I was recently invited to speak at the Vancouver Java User Group https://www.linkedin.com/groups/14603101/. I proposed an AMA on performance tuning as in my experience, this turns a presentation into a group discussion which allows everyone to be engaged and that makes it more fun for everyone. The discussion in this session was mostly about methodology, or lack of it. I showed a chunk of code from one of the exercises from my performance tuning workshop. This seemingly simple exercise has stumped the vast majority of developers across the world. Before I present it here, let me provide a little background.
History of checkInteger()
This exercise was first presented to a group in Hong Kong by Jack Shirazi and myself. The exercise was suppose to last 30 minutes. At about 30 min, we decided to stop the group and enquire about how everyone was progressing. Short answer, they weren’t. All in all it took the group closer to 2 hours to complete the exercise.

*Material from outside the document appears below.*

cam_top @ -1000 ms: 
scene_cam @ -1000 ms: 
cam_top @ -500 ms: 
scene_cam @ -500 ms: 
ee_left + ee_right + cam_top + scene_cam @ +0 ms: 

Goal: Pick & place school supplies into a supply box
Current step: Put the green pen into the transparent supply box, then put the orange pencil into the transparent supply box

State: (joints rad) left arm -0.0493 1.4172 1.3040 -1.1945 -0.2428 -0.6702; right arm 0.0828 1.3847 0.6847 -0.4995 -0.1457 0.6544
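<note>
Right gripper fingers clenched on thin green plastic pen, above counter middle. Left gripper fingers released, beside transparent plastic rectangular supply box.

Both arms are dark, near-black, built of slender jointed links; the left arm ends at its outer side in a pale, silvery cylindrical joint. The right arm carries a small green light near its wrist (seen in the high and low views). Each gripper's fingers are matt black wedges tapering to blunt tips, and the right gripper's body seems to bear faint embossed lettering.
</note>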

Jack and I had to handhold the group through the entire process. Conclusion, we’d messed up in explaining how to troubleshoot performance regressions. I reworked the presentation and then we presented in Tokyo only to see the same results and come to the same conclusion.

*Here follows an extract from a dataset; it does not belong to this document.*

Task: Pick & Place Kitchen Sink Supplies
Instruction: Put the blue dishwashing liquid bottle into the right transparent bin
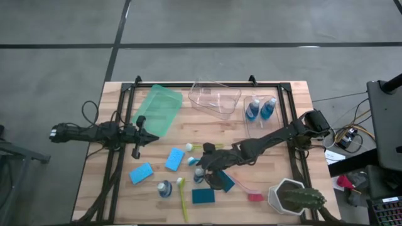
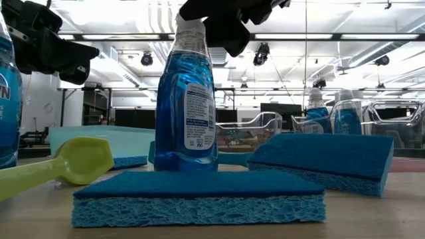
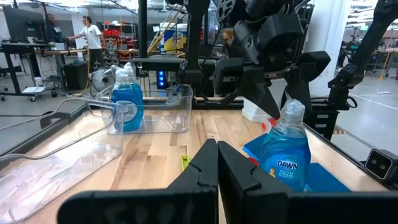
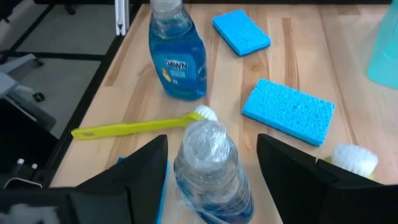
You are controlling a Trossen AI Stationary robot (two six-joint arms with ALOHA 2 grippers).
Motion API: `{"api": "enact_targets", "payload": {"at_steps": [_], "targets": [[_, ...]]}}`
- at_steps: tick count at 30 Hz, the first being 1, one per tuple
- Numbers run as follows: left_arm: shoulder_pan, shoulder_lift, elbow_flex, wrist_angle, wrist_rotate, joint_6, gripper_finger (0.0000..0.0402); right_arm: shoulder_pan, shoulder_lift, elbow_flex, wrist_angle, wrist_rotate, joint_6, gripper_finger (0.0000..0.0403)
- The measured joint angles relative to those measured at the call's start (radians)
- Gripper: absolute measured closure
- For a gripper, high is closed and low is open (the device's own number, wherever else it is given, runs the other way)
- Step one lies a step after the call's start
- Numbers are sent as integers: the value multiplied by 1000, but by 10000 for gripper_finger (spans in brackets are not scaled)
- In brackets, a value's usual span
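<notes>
Several supplies lie on the table. One blue-liquid bottle (image 1: pixel 198 177) (image 2: pixel 186 106) stands upright mid-table. My right gripper (image 1: pixel 202 168) (image 4: pixel 211 168) hangs open over it, a finger on each side of the pale cap (image 4: pixel 208 143), with gaps showing. A second bottle (image 1: pixel 165 188) (image 4: pixel 177 59) stands nearer the left. Light-blue sponges (image 1: pixel 141 172) (image 1: pixel 174 159), teal sponges (image 1: pixel 203 196) (image 1: pixel 226 182), yellow-green brushes (image 1: pixel 182 199) (image 1: pixel 201 147) and a red brush (image 1: pixel 248 191) lie flat around them. My left gripper (image 1: pixel 149 136) (image 3: pixel 217 168) is shut, by the green bin.
A green bin (image 1: pixel 157 110) lies at the far left. A clear bin (image 1: pixel 217 97) sits at the far middle, and another (image 1: pixel 260 116) holds two blue bottles. The white-potted cactus (image 1: pixel 295 198) stands at the near right corner. A person (image 3: pixel 93 34) is in the room beyond.
</notes>
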Motion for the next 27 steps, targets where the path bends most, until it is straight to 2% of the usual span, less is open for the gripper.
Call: {"api": "enact_targets", "payload": {"at_steps": [11, 23, 27], "targets": [[0, 0, 0, 0, 0, 0, 401, 0, 0, 0, -5, 0, 0, 202], [0, 0, 0, 0, 0, 0, 401, 0, 0, 0, -4, -2, 0, 276], [0, 0, 0, 0, 0, 0, 401, 0, 0, 7, -7, -2, 0, 282]]}}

After the initial presentations in Hong Kong and Tokyo, I presented the materials in several different countries tweaking the materials between each presentation only to witness the same result. About the only thing that improved was my ability to pace the exercise so that it was completed in 90 minutes. I estimate that close to 300 developers had attempted this exercise before one person in Paris finished it in about 20 minutes. I think I went through another 300 before yet another person finished it up in under 30 minutes. The revelation came when I presented to a group of developers mixed with operations. A developer was paired with an operations person for the exercises. This combo resulted about half of the pairings being able to solve the problem in under 30 minutes. The resulted was repeated a few months later while presenting to a group in Poland.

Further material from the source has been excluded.